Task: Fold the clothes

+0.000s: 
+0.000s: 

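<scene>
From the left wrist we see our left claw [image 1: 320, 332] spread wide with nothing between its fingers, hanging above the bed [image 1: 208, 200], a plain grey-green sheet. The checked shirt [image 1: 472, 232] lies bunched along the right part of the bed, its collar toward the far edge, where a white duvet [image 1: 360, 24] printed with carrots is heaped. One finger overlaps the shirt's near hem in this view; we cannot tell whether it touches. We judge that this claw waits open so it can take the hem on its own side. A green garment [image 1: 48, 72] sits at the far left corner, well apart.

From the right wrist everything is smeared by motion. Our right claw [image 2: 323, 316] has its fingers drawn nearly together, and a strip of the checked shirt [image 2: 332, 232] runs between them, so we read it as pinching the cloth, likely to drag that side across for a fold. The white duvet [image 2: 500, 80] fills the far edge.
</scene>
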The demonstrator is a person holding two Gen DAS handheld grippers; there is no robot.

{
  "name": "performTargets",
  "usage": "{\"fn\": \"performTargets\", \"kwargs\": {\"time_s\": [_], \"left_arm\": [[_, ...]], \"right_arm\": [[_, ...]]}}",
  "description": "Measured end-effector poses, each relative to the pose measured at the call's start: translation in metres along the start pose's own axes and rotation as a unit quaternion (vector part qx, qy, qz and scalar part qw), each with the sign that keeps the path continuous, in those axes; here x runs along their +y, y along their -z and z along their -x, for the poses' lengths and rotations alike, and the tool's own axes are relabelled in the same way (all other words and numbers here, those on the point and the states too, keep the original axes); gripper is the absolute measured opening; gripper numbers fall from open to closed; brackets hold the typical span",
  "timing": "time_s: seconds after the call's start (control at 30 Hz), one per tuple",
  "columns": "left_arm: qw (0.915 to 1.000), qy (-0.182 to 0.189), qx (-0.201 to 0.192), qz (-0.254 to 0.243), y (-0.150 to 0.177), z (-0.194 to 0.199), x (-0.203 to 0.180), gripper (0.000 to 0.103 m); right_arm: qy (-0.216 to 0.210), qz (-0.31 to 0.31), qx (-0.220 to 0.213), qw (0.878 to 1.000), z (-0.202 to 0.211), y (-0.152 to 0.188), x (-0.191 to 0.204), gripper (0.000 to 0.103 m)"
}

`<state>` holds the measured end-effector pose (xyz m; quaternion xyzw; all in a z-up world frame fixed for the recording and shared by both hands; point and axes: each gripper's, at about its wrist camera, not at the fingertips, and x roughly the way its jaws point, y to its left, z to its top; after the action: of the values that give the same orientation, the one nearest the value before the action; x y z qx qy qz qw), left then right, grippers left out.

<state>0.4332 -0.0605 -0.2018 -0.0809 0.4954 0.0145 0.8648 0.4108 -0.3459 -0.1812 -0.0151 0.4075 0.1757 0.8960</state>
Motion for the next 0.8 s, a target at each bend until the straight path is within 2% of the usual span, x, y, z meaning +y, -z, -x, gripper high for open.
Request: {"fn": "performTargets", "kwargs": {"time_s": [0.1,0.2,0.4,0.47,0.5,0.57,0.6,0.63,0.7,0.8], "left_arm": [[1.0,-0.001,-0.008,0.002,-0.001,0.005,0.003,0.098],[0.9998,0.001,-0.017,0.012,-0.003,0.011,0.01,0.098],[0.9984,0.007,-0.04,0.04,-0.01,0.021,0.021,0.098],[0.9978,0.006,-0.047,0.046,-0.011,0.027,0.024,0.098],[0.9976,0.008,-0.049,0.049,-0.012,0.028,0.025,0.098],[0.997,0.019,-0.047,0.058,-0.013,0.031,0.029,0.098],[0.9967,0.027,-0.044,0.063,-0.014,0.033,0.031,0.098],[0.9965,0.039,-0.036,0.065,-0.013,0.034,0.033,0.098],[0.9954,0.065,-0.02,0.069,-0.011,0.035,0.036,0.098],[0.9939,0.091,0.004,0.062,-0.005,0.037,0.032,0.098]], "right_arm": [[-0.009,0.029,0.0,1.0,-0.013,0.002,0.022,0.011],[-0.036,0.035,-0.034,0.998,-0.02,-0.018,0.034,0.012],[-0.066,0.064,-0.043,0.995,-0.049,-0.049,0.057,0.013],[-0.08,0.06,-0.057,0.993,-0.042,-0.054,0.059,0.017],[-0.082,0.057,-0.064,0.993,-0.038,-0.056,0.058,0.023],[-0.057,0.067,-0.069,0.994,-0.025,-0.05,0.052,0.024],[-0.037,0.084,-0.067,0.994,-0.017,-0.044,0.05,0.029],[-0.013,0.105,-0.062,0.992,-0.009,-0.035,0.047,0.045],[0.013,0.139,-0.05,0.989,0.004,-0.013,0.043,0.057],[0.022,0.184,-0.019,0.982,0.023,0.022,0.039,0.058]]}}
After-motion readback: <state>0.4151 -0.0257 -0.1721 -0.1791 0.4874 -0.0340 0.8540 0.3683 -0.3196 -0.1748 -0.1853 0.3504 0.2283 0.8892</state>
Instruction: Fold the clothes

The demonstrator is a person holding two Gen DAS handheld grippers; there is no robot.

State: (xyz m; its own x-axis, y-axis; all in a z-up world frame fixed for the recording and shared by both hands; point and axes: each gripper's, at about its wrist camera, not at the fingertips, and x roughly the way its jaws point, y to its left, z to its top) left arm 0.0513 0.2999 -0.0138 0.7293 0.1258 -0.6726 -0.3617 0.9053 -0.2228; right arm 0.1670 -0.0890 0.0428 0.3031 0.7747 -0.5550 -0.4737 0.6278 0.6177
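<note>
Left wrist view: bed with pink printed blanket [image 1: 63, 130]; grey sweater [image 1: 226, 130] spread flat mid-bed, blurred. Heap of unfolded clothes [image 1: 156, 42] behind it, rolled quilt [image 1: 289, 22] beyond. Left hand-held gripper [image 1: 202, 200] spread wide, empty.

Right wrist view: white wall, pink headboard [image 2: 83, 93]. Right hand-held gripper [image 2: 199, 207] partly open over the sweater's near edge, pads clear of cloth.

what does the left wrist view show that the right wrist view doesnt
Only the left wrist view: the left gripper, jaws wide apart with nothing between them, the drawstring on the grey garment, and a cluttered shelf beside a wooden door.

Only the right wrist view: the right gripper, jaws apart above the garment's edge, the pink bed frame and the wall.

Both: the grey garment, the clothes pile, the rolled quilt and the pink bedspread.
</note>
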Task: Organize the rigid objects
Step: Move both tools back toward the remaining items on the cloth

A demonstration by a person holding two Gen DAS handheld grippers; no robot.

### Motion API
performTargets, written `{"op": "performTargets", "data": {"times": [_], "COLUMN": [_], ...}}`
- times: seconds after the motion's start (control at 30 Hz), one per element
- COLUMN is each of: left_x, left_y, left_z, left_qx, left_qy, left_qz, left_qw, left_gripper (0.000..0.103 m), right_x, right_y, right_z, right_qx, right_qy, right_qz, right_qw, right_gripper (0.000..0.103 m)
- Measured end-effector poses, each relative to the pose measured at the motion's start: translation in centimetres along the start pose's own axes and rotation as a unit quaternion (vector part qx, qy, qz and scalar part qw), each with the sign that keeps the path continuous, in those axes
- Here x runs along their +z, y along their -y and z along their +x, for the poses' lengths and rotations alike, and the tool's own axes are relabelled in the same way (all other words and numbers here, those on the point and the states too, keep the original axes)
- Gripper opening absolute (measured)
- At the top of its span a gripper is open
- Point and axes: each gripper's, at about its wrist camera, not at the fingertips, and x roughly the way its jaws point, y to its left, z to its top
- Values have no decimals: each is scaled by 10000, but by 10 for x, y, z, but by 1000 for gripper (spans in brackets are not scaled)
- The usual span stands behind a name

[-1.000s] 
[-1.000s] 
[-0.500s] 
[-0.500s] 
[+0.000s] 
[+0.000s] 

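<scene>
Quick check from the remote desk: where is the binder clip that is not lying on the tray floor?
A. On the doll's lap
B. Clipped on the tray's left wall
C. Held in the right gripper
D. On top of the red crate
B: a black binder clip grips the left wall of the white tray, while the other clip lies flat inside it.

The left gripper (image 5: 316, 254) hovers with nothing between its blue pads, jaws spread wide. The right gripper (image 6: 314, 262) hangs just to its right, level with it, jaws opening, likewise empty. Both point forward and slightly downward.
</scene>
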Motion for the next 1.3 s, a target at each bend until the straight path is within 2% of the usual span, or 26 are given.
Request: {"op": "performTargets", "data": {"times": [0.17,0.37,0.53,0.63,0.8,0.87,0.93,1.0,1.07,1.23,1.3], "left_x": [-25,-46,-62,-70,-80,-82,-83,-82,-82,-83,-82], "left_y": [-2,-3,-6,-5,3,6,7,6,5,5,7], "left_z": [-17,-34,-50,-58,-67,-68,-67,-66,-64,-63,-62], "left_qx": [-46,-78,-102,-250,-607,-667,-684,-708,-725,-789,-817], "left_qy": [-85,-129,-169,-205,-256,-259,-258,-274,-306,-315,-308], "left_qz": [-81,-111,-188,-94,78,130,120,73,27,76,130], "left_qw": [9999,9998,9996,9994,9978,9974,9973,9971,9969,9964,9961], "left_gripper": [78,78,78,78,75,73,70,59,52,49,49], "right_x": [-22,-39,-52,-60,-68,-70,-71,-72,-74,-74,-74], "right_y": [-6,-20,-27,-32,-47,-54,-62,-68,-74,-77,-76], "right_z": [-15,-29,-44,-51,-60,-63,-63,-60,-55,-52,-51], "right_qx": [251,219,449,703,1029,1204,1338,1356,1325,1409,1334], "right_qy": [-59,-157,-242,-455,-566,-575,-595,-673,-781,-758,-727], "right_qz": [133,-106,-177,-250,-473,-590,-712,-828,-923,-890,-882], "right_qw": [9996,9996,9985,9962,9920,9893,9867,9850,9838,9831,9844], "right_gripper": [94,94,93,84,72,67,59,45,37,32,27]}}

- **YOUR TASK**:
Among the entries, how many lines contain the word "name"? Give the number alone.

- **ANSWER**:
2